#### EXERCISE DIRECTIONS
Repeat the material exactly from its first line to the line that includes "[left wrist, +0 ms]". Skip pictures.
#####
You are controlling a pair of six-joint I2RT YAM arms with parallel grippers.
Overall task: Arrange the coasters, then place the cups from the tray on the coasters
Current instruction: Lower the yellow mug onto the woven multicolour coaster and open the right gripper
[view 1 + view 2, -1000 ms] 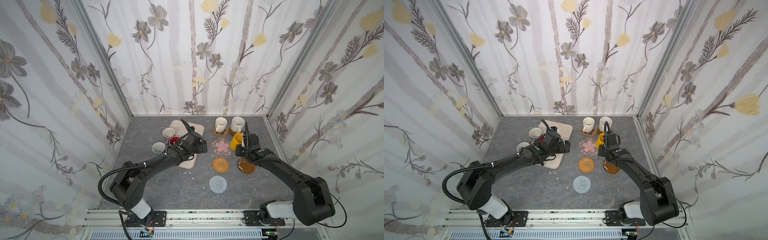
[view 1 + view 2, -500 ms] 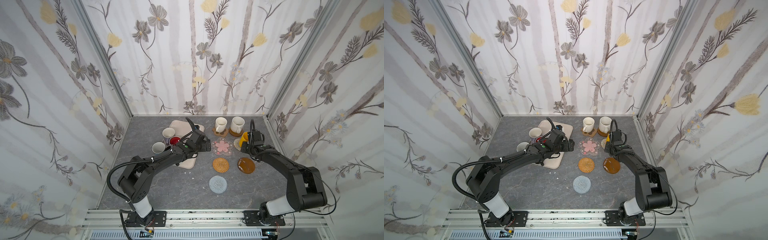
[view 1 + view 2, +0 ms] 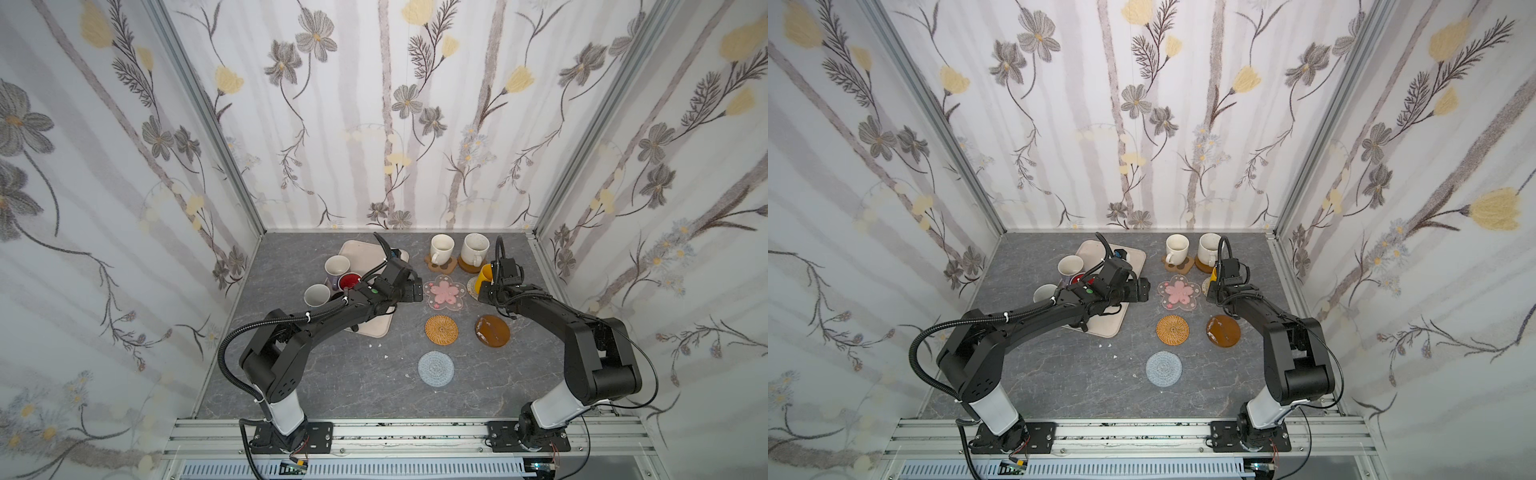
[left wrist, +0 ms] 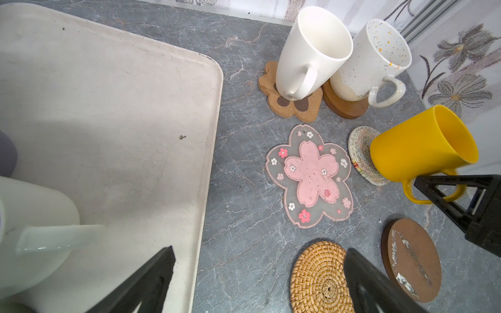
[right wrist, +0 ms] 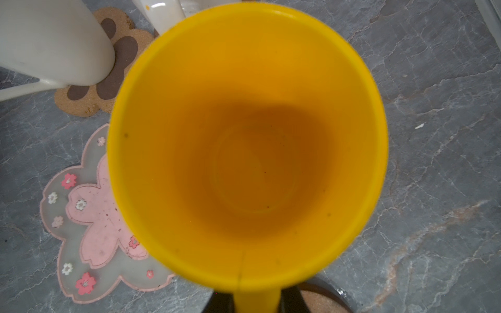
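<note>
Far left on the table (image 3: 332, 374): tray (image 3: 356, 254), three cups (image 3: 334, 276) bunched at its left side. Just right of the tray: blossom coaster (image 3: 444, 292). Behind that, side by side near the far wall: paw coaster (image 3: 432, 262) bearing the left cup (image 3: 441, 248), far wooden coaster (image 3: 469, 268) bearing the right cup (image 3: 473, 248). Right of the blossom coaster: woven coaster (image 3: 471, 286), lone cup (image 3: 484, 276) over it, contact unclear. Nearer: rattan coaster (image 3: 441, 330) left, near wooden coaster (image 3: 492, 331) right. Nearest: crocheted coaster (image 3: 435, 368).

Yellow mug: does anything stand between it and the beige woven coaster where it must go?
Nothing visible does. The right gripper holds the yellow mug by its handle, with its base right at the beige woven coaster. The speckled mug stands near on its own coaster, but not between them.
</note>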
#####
#### YOUR SOLUTION
You are controlling a pair of six-joint I2RT YAM arms with parallel grippers.
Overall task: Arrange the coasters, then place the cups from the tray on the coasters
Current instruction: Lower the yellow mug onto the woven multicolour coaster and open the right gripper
[view 1 + view 2, -1000 ms] 
[view 1 + view 2, -500 ms] 
[view 1 + view 2, +0 ms] 
[left wrist, +0 ms] 

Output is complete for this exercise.